> [Work order] Return each line of the records below that contains the word "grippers".
= = = = =
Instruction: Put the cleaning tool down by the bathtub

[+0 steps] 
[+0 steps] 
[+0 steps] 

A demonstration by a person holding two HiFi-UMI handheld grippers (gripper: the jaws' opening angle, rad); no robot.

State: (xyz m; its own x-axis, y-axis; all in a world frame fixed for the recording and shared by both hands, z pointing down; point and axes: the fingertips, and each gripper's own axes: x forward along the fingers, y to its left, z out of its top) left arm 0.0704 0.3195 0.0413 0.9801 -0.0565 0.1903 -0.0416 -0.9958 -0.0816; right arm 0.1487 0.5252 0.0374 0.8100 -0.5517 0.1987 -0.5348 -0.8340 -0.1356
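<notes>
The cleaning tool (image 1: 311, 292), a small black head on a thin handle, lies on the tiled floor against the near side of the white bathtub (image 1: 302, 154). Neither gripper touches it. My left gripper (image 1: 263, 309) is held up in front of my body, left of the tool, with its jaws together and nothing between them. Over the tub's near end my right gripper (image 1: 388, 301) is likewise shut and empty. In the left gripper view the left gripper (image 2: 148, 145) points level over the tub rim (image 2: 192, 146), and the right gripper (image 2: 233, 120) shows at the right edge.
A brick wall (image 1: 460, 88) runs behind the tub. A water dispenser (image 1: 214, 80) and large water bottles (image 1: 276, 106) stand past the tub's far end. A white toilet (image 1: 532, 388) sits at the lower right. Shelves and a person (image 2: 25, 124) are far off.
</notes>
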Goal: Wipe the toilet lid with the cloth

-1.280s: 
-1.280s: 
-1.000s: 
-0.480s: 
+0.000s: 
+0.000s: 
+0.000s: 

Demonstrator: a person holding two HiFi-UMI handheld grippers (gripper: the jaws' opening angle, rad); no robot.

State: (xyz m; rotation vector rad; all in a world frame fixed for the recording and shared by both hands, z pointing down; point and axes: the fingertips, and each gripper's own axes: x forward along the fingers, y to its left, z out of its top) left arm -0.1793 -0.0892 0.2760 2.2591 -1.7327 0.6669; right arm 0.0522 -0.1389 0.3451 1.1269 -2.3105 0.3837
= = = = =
> [Response to this task]
A demonstration by a person holding two HiFi-UMI handheld grippers (gripper: the jaws' opening angle, rad); no robot.
Demonstrator: a person holding two HiFi-UMI handheld grippers (gripper: the jaws' opening angle, rad); no robot.

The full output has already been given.